Mind you, it is worth recalling that the Legion of Mary was founded in an Ireland that was divided in the wake of a bloody civil war. The Legion soon became an outstanding instrument of harmony and unity, enlisting people into the work of announcing the Good News of Jesus Christ to the world. Of course it was only one of the many movements that arose in the last century. That century was foretold, by some insightful people, to be an era when the Church would reawaken in people. That prophecy was fulfilled with the foundation of a whole host of new movements in the Church.
There are more than 100 new movements in the Church today. The Legion of Mary and Schoenstatt are the only ones who had their origins in the first half of the 20th Century. So the Legion was one of the first and one of the greatest, a further affirmation of Frank Duff’s ability to read the signs of the times. These movements did not appear on the horizon, totally out of the blue. The previous century saw many changes that challenged the Church to deepen its understanding of itself and to clarify its identity and mission in the world.
Catholic action grew. It included a multitude of apostolic initiatives undertaken by lay people and taking on different forms.
Ireland did not have a Catholic Action Movement, but it did have Frank Duff and the Legion. Under the inspiration of the Holy Spirit, Catholic action was expressed under the form of the Legion.
We are once again in a time of great challenge for the Church here in Ireland, a time for renewing. As Pope John Paul II said at Knock in 1979, the task of renewal in Christ is never finished but renewal is always a fundamentally interior and spiritual conversion. This leads us immediately to the primacy of grace and the centrality of prayer.
It means becoming more attentive to the presence of God and his abiding presence within us and within His body, the Church.

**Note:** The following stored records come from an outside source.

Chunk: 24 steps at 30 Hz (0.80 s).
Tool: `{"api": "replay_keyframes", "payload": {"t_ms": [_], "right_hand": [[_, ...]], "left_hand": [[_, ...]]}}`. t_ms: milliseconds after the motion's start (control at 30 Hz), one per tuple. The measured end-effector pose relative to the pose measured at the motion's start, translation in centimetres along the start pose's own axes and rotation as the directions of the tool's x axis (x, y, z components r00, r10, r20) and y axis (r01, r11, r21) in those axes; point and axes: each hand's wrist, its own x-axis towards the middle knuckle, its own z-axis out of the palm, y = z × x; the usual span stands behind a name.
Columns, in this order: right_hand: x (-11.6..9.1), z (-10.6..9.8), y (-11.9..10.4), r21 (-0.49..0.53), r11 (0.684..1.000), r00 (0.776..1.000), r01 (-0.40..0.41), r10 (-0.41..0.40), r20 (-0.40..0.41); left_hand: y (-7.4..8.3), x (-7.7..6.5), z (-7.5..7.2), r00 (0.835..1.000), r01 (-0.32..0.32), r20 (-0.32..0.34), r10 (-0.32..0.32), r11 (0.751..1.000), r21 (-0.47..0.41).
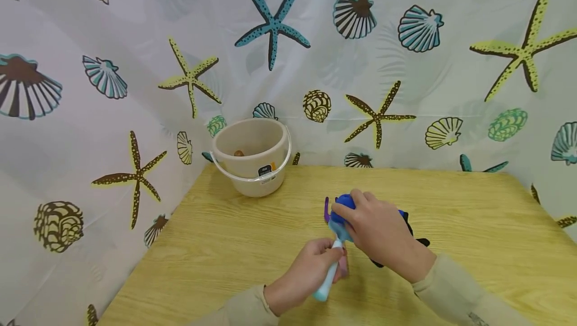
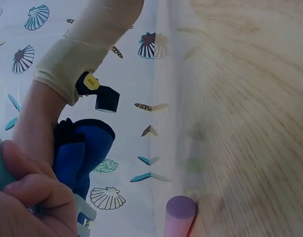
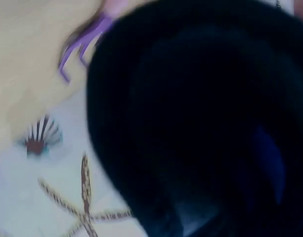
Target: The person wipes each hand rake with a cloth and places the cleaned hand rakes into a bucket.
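Observation:
My left hand [image 1: 311, 271] grips the pale blue handle of a small hand tool [image 1: 329, 273], whose blue head points away from me. My right hand [image 1: 378, 231] holds a blue, soft-looking item with black edging [image 1: 343, 209] against that head, and its black parts hang out beside the wrist. In the left wrist view the blue item [image 2: 94, 148] shows a black-rimmed opening; its exact kind is unclear. That dark opening [image 3: 191, 98] fills most of the right wrist view. Under the hands lies another tool with a pink handle [image 1: 344, 263] and purple prongs [image 1: 326, 211].
A beige bucket [image 1: 252, 176] with a white handle stands at the back left of the wooden table [image 1: 216, 246], a small brown thing [image 1: 239, 153] inside. A curtain [image 1: 315, 75] printed with shells and starfish hangs behind and beside the table.

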Motion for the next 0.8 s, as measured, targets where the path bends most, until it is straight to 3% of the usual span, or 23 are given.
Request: {"api": "replay_keyframes", "payload": {"t_ms": [200, 300, 467, 533, 667, 800], "right_hand": [[-0.5, -0.4, -0.9, 0.121, 0.992, 0.996, -0.038, 0.028, 0.082], [-0.4, 0.0, -0.7, 0.065, 0.997, 0.997, -0.035, 0.031, 0.067], [-0.1, 1.1, -0.3, -0.134, 0.991, 0.999, -0.024, 0.028, 0.026], [-0.1, 1.3, -0.4, -0.155, 0.988, 0.999, -0.024, 0.029, 0.033], [-0.4, 0.7, -0.8, -0.034, 0.998, 0.993, -0.059, 0.063, 0.096], [-0.6, -0.5, -0.9, 0.125, 0.988, 0.981, -0.089, 0.065, 0.182]], "left_hand": [[-0.1, 0.3, -0.1, 0.998, 0.026, -0.055, -0.023, 0.998, 0.058], [-0.3, 0.4, 0.0, 0.999, 0.018, -0.036, -0.015, 0.997, 0.072], [-0.6, 0.2, 0.3, 1.000, 0.005, 0.010, -0.006, 0.996, 0.094], [-0.6, 0.1, 0.5, 1.000, 0.013, 0.004, -0.013, 0.995, 0.101], [-0.8, 0.1, 0.5, 0.999, 0.034, -0.003, -0.033, 0.993, 0.114], [-0.9, 0.3, 0.2, 0.999, 0.033, 0.009, -0.035, 0.994, 0.107]]}}
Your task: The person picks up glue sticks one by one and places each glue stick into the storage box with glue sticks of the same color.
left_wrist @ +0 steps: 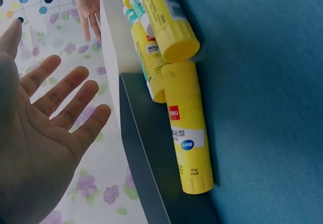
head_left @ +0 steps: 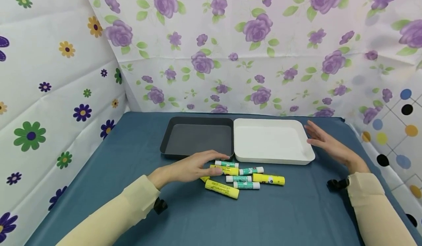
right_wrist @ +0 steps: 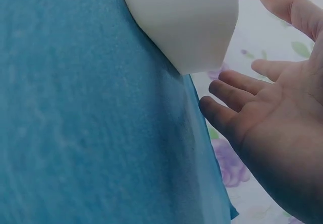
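Observation:
My left hand hovers over the left side of a group of glue sticks, fingers extended and nothing held. In the left wrist view its fingers are spread apart. Under and beside it lie yellow glue sticks and smaller green-and-white ones, several in all; one yellow stick is partly hidden by the hand. Another yellow glue stick lies at the right of the group. My right hand, empty with loosely straight fingers, is beside the right edge of the white tray.
A dark grey tray stands against the left side of the white one, toward the back of the blue-covered table. Flowered cloth hangs behind the table and along its sides.

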A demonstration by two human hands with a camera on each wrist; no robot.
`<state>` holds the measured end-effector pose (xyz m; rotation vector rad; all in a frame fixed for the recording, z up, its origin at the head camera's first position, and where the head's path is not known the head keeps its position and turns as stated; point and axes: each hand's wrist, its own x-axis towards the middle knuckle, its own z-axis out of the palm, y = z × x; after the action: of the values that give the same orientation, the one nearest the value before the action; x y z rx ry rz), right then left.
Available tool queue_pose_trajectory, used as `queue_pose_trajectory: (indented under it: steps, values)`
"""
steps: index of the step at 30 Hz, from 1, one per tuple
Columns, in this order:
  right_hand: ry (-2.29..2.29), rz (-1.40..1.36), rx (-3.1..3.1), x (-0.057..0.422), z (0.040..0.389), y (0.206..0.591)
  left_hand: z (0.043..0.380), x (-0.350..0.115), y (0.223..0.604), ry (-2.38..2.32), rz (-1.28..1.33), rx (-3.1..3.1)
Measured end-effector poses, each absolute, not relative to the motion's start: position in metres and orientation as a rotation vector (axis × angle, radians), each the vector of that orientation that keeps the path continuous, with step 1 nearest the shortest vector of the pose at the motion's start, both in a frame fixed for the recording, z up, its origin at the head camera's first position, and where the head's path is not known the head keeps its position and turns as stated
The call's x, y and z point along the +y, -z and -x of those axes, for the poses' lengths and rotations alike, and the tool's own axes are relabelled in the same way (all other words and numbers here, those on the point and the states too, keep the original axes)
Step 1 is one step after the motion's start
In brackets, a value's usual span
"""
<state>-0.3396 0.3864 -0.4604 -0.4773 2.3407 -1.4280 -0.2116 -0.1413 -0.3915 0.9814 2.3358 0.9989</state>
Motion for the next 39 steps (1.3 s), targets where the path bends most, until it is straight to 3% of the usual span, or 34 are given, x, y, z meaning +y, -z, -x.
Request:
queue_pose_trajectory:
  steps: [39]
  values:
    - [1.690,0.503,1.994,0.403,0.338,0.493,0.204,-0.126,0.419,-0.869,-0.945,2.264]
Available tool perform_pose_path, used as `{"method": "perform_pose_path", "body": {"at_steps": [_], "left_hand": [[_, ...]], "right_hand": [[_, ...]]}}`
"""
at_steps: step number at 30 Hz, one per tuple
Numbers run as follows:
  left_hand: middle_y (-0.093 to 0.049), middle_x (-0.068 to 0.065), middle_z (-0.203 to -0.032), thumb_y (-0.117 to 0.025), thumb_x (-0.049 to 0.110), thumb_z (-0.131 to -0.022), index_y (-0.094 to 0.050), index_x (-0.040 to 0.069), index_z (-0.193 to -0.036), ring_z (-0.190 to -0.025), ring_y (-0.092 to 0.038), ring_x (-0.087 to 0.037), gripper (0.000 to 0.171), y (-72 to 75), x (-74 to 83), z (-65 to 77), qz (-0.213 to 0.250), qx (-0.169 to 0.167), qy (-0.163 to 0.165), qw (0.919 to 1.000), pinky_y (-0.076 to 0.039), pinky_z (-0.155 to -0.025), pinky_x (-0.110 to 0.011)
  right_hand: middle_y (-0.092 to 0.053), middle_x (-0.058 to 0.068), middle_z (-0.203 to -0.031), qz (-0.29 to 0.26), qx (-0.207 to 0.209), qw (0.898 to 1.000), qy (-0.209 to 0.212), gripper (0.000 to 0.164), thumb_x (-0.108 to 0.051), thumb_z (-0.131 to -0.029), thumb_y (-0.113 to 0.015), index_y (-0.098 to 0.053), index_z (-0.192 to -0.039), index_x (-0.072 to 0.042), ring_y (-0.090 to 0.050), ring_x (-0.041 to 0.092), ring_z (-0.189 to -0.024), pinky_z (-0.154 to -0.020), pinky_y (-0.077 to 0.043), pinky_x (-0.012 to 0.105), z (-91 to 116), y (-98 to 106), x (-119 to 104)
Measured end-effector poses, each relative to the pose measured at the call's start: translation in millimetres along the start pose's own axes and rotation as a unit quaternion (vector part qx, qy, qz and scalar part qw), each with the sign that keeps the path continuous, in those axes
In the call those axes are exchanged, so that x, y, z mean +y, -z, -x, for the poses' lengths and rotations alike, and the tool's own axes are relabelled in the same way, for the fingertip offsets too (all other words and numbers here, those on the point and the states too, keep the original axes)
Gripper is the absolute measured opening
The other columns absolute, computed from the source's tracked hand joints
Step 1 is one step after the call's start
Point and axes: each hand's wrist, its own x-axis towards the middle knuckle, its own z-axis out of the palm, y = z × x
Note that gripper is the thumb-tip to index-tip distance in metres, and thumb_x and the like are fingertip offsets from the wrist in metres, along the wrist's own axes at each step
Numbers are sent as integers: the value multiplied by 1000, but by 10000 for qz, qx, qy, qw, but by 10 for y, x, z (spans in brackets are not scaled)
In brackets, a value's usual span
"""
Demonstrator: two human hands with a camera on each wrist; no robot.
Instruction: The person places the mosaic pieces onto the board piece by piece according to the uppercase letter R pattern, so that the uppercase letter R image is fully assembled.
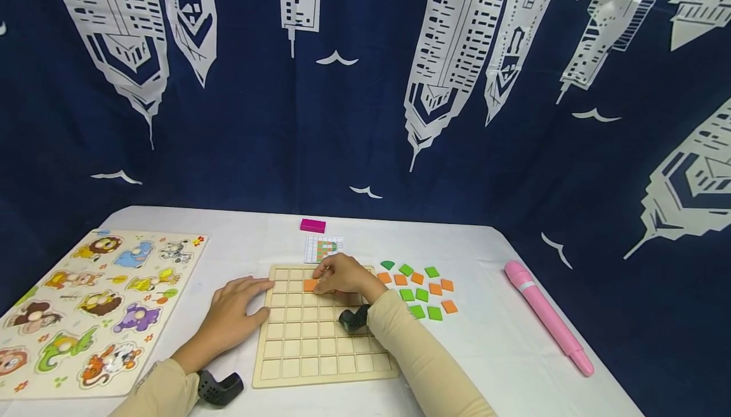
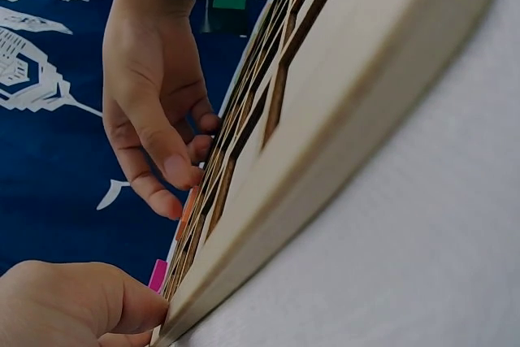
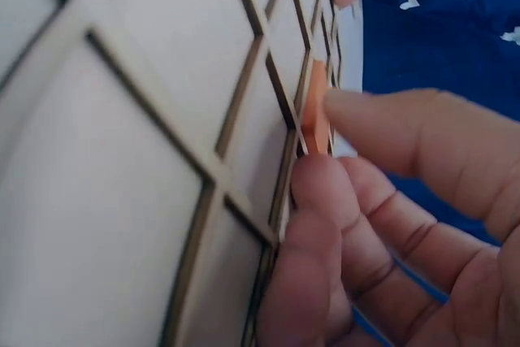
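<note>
A light wooden grid board [image 1: 285,365] lies flat on the white table. My left hand [image 1: 237,308] rests at its left edge, fingers extended and thumb touching the rim; in the left wrist view the left thumb [image 2: 134,302] presses the board's side. My right hand [image 1: 345,275] reaches over the upper rows with bent fingers. Its thumb and fingertips pinch at an orange square tile [image 3: 315,103] low against the grid. In the head view orange [image 1: 309,285] shows in a cell of the second row, beside those fingertips, which partly hide it.
Loose green tiles [image 1: 421,294] and orange tiles [image 1: 449,306] lie right of the board. Behind it are a small pattern card [image 1: 315,249] and a magenta block [image 1: 313,225]. An animal puzzle board [image 1: 108,303] is at left, a pink wand-shaped object [image 1: 548,315] at right.
</note>
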Motion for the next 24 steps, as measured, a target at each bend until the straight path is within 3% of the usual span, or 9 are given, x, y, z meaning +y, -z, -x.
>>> {"method": "perform_pose_path", "body": {"at_steps": [4,10,15,24], "left_hand": [[-65,-23,-146,-72,13,-93,-70,3,-139,-145,-45,-50,48,-2,2,7,1,9,-6,10000,-28,-114,-68],[-65,-23,-147,-72,14,-93,-70,3,-140,-145,-45,-50,48,-6,10,-3,2,-42,16,10000,-28,-115,-69],[-65,-23,-147,-72,14,-93,-70,4,-140,-145,-45,-50,48,-5,0,-5,-22,-42,34,10000,-28,-115,-69],[-64,-22,-148,-72,14,-93,-70,4,-140,-146,-44,-50,48,-6,-2,-5,23,-71,72,9999,-27,-115,-69]], "right_hand": [[-68,-4,-81,-710,-278,9970,166,23,-2,-93,-80,-75,-115,3,-58,9,-65,-61,-51,20,70,70,77],[-66,-4,-85,-1682,-608,9833,348,32,-1,-99,-72,-69,-129,10,-53,12,-67,-61,-48,23,280,234,209],[-68,-2,-89,-1997,-522,9775,430,36,-3,-101,-68,-64,-133,13,-56,12,-70,-63,-49,22,478,395,347],[-72,1,-100,-2014,-62,9791,280,42,-10,-104,-70,-61,-137,14,-60,14,-77,-65,-51,23,861,683,660]]}}
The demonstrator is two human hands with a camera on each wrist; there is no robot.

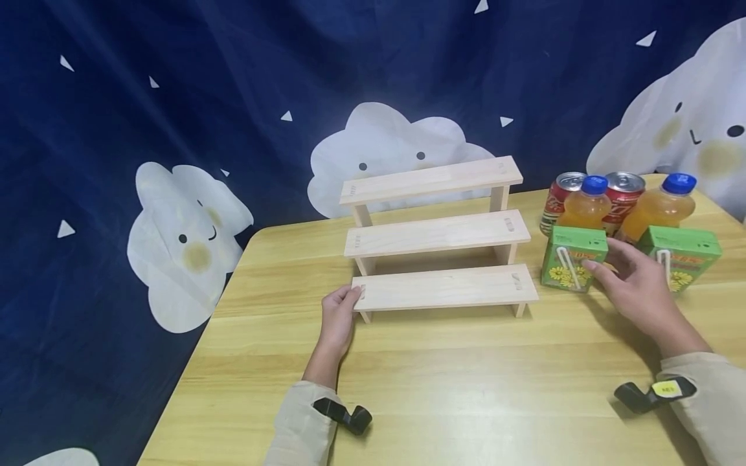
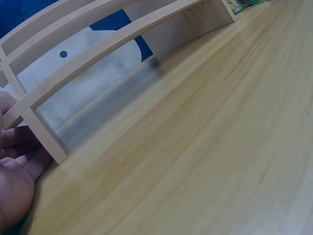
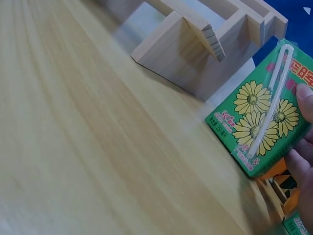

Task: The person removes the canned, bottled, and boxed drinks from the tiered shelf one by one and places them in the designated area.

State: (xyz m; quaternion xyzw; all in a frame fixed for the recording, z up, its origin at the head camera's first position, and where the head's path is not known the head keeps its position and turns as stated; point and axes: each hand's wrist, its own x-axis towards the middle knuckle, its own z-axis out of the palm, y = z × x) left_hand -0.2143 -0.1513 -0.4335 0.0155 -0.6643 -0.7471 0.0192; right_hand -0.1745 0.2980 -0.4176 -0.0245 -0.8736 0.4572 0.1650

The task of renewal will involve many practical initiatives. At its heart it will involve a deep listening – to the Holy Spirit in God’s Word, in Sacred Tradition and in the authentic teaching office of the Church – and to each other, in a spirit of genuine discernment.
The Church has faced such challenges before. It would be easy to become discouraged. Yet we can take great heart from something Servant of God, Frank Duff. Great men (and women) in every age,’ he says, ‘have endeavoured to pick holes in the doctrine of the Church, and they and their philosophies have gone, while the Church lives on.’
Then he goes on: ‘Read the promise of Our Lord: “Upon this Rock I will build My Church . . . and the gates of Hell shall not prevail against it. Then hear the words of Lord Macaulay, and see how that promise stands after nineteen centuries: “When we reflect on the tremendous assaults which the Catholic Church has survived, we find it difficult to conceive in what way she is to perish.”
However, there is no room for complacency. We cannot hide our talents in the ground or shun the crosses that we are invited to share. The Church is always in need of reform and we must constantly discern and deliver what that reform entails. But one thing is certain – the Church is the Church of Jesus Christ. It is not my Church or your Church. It is not merely a human institution. In fact, it is not primarily an institution, but a community of those who follow Jesus Christ.
As Frank Duff reminds us, it was Christ himself who chose to build that Church on the rock of Peter’s faith. And Christ does not contradict himself or the truths he has entrusted to us. As Catholics, the bonds which unite us to the See of Peter are very ancient and precious, very precious. Those bonds unite us to the Vicar of Christ on Earth who was given the task of confirming the faith of his brothers and sisters. They unite us, through Peter, with all those who believe in Christ. For these reasons, those bonds are to be preserved and strengthened as an integral part of our beliefs.
It is also important that we try to understand those who seek renewal outside the tradition of the Church. To speak of an independent Celtic Catholic Church however is a contradiction in terms. If we have learnt anything from our history surely it is that God draws towards unity not division. The successor of St Peter and his authority are a service to that unity.
Pope John Paul II and Pope Benedict XVI have called us to build the renewal of the Church on solid bases. The bases on which all those saints and servants of God have renewed the Church down through the ages – a radical re-engagement with the fundamentals of our faith – by what Pope Benedict and his predecessor have called the New Evangelisation.
As you celebrate 90 years of the Legion of Mary, my hope for each of you is that you will become courageous heralds of this New Evangelisation. At the Synod of Bishops in 2008 on the Word of God in the life and mission of the Church, the Holy Father and the Bishops ‘recognised with gratitude that the ecclesial movements and new communities are a great force for evangelisation in our time and an incentive to the development of new ways of proclaiming the Gospel.’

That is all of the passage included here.